On PowerPoint
I have little love for PowerPoint. This may be the result of having spent far too much of my life playing with slide transitions and custom animations, but really at the core of it, I have a problem with bad communication. Unfortunately, PowerPoint often creates more communication problems than it solves. In short, very little information can fit on a given slide and still be readable, and then, to make matters worse, people read their truncated outlines aloud rather than actually engaging their audience. Visual Communication guru Edward Tufte has a lovely little essay about the ills and evils of PowerPoint and also does an exploration of the mis-use of PowerPoint by NASA as a Technical Data delivery tool in regards to the Columbia Accident Investigation Board.
Now most people aren't using PowerPoint in life and death situations, but I do question faith communities excitement to make sure they have PowerPoint in the worship areas. As a communication tool, PowerPoint is not a silver bullet, nor does moving text make for a more memorable sermon; it can just as often be a distraction.
That said, I recenly came across some sites Presentation Zen and Signals vs.

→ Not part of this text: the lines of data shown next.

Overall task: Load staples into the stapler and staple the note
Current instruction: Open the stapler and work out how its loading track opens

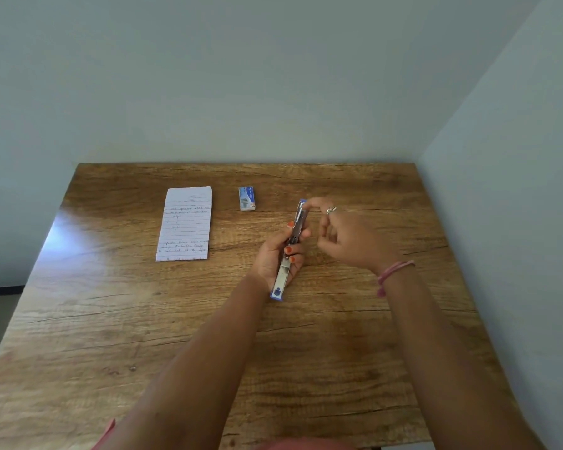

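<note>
We hold the stapler (289, 251) swung open, our left hand (278, 254) clasped round its middle, our right hand (345, 235) pinching its far tip. Beyond our grip, staple box (247, 198) and note (185, 223) lie untouched; stapling remains.

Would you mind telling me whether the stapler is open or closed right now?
Open: the stapler is swung out nearly straight in the left hand, with the right hand touching its far end.
</note>
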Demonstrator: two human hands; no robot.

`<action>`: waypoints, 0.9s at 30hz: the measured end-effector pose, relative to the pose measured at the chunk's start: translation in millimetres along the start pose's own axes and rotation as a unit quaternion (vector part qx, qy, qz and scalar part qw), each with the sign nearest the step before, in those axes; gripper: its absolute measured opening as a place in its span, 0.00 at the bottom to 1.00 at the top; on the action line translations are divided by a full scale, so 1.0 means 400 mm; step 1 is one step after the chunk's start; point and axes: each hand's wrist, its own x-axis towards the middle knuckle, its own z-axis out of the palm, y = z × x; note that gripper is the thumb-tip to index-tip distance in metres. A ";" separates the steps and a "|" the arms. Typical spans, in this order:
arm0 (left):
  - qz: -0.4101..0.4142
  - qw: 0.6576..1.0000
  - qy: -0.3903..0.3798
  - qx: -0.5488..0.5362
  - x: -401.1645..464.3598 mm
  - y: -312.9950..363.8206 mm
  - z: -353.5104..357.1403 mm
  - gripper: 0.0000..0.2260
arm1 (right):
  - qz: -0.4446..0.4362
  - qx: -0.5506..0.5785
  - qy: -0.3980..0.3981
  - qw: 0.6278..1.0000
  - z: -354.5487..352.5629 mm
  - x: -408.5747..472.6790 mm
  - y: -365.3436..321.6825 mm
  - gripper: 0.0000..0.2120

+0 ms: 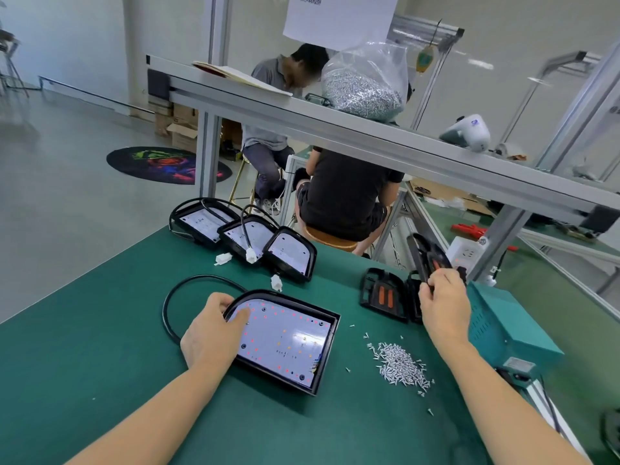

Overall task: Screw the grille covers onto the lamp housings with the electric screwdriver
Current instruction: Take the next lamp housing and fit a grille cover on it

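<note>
Right hand (441,303): fingers curled round the edge of a black cover (427,255), holding it tilted up on edge at the far right of the mat (100,364). Exact finger placement on its far face could not be seen. A second cover (382,292) lay flat just left of it, orange inserts showing.

Left hand (213,333): fingers spread and resting on the near-left curved corner of the open housing (285,340), thumb on the rim, fingertips on the white LED board. No pinch.

Judgement: cover looked like thin moulded plastic, light and stiff; an edge grip should do. Housing looked rigid, and it might slide on the mat unless held down. LED board likely fragile; better to press on the black rim than on the diodes.

Loose screws (401,364) piled to the right of the housing. Three more housings (248,238) at the far edge. No screwdriver identified in view.
</note>
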 end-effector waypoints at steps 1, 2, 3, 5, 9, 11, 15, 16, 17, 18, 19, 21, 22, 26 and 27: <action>0.003 1.000 -0.009 0.000 0.003 -0.003 0.001 0.04 | -0.035 0.029 0.013 0.999 -0.018 -0.009 -0.026 0.05; 0.006 1.000 -0.022 -0.001 0.008 -0.003 -0.001 0.03 | -0.071 0.057 0.022 0.996 -0.036 -0.025 -0.053 0.04; 0.008 0.999 -0.038 -0.004 0.018 -0.005 -0.002 0.06 | -0.106 0.084 0.027 0.990 -0.053 -0.047 -0.082 0.03; 0.014 0.995 -0.092 -0.041 0.048 -0.012 -0.007 0.09 | -0.175 0.139 0.025 0.974 -0.084 -0.109 -0.142 0.04; 0.031 0.968 -0.191 -0.160 0.080 -0.002 -0.023 0.09 | -0.277 0.193 -0.022 0.941 -0.120 -0.256 -0.259 0.06; 0.024 0.956 -0.213 -0.201 0.083 0.013 -0.028 0.10 | -0.330 0.187 -0.038 0.925 -0.121 -0.316 -0.302 0.04; -0.022 0.929 -0.279 -0.242 0.093 0.038 -0.049 0.09 | -0.399 0.152 -0.063 0.902 -0.121 -0.376 -0.346 0.17; -0.041 0.920 -0.299 -0.250 0.095 0.039 -0.054 0.08 | -0.407 0.142 -0.067 0.900 -0.122 -0.382 -0.352 0.18; -0.058 0.909 -0.320 -0.261 0.096 0.038 -0.057 0.07 | -0.412 0.132 -0.069 0.899 -0.123 -0.385 -0.356 0.19; -0.068 0.899 -0.335 -0.272 0.096 0.035 -0.058 0.09 | -0.419 0.121 -0.073 0.897 -0.124 -0.388 -0.358 0.17; -0.072 0.893 -0.345 -0.281 0.098 0.031 -0.056 0.10 | -0.427 0.109 -0.078 0.894 -0.124 -0.391 -0.359 0.14; -0.071 0.886 -0.359 -0.284 0.102 0.027 -0.052 0.12 | -0.439 0.083 -0.096 0.889 -0.120 -0.398 -0.359 0.08; -0.070 0.884 -0.367 -0.280 0.103 0.024 -0.052 0.14 | -0.442 0.075 -0.109 0.887 -0.117 -0.402 -0.358 0.07; -0.057 0.866 -0.409 -0.283 0.103 0.015 -0.054 0.12 | -0.427 0.080 -0.184 0.882 -0.109 -0.403 -0.355 0.08; -0.052 0.863 -0.416 -0.283 0.102 0.012 -0.055 0.10 | -0.420 0.086 -0.207 0.879 -0.110 -0.398 -0.354 0.08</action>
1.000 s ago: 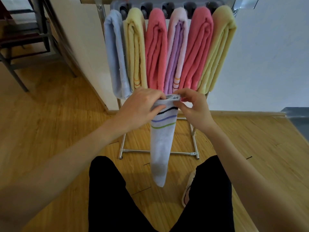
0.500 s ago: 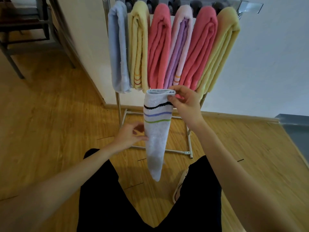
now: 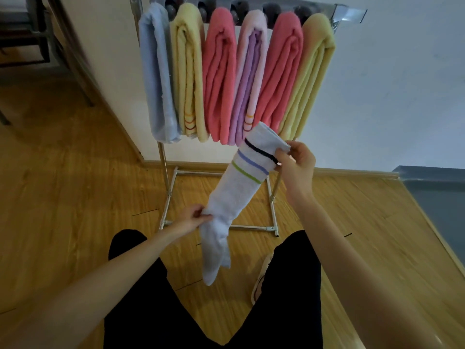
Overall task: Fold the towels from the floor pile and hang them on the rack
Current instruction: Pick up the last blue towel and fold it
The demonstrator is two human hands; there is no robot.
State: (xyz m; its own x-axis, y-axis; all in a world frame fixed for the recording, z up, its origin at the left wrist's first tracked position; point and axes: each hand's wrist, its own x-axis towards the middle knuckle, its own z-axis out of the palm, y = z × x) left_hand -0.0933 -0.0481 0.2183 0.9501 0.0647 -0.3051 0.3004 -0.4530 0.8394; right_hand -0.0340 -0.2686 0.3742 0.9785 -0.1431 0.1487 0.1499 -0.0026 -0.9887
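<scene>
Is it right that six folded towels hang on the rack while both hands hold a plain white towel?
Not quite: the held towel is striped, not plain, as the head view shows. Six towels do hang on the rack, and the left hand and right hand hold it.

The left hand (image 3: 193,219), which a second ago pinched the top of the white striped towel (image 3: 235,195) beside the right hand (image 3: 295,163), now grips it lower down, past the stripes. The towel no longer hangs straight: it slants, its top end carried rightward and its tail drooping below the left hand.
</scene>
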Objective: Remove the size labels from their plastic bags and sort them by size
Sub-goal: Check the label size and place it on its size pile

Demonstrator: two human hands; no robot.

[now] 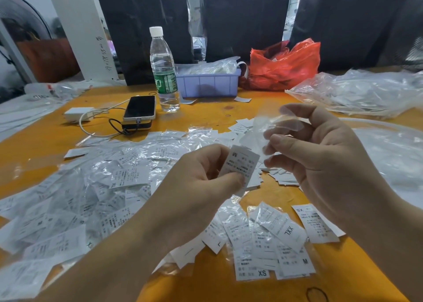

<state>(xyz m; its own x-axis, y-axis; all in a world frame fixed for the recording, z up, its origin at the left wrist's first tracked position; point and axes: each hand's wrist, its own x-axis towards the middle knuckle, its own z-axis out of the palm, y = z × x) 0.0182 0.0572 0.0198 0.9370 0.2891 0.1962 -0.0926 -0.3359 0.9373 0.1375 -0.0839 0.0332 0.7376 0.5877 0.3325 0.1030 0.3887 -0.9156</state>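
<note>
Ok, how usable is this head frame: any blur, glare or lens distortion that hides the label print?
Head view: wide-angle bending curves the orange table edge; glare on the clear bagged labels washes out print; the empty clear plastic bag in the right hand is motion-smeared; the white M label in the left hand stays readable.

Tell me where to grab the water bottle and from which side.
Grip the water bottle around its labelled middle, coming from the left front. It stands upright, capped; the purple bin crowds its right side and the phone lies low at its front left.
</note>
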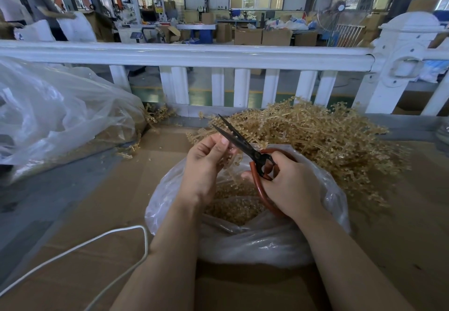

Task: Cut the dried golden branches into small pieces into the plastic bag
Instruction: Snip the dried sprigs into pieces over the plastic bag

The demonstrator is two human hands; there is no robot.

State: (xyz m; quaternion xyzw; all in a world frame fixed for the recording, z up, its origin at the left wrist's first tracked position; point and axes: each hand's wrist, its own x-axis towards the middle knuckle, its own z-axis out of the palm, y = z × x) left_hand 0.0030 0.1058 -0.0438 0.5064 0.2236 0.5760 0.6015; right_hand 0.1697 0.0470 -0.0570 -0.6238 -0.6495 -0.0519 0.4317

Noise that have some great ideas for how to use PowerPoint well (hint: use really big text). In particular Lawrence Lessig's presentation on Free Culture is a brilliant use of the technology and also eloquently highlights the major social problems are current copyright laws are creating.

Comments
Oh, thanks! for these links. I hadn't read either of them before, and they're excellent. The piece I thought of when I read this post was David Byrne's from Wired, lo these many years ago.
Posted by: Mary Hess | October 13, 2005 06:39 AM
One other GREAT presentation merged Web 2.0 and Lessig's powerpoint-fu to discuss digital identity at OSCON this year. Dick Hardt gave it and it's available at http://www.identity20.com/media/OSCON2005/.
It gives me hope that people can give good presentations about difficult subjects and that identity might work in our digital world someday. Unfortunately, I think the presentation also shows that a person might need to be a communications AND technical genius to pull off either. Hopefully there's a few more of those out there...
Posted by: Aric Czarnowski | October 13, 2005 09:29 AM
An excellent presentation, really engaging visuals and good speaking. From what video we see of Dick he's pretty solitary. It doesn't matter for the webstream w/ voice over but there may not be as engaging in person. I think you're right that this is a developer / presenter intensive presentation and would likely be difficult for the lay person. However, the principles that make this presentation good would transfer: limited text, basic colors, conistent typography, very limited image and text animations... Anyhow he definetly presents in a way that the images are there to enhance the audio, not the other way around. Thanks for the link.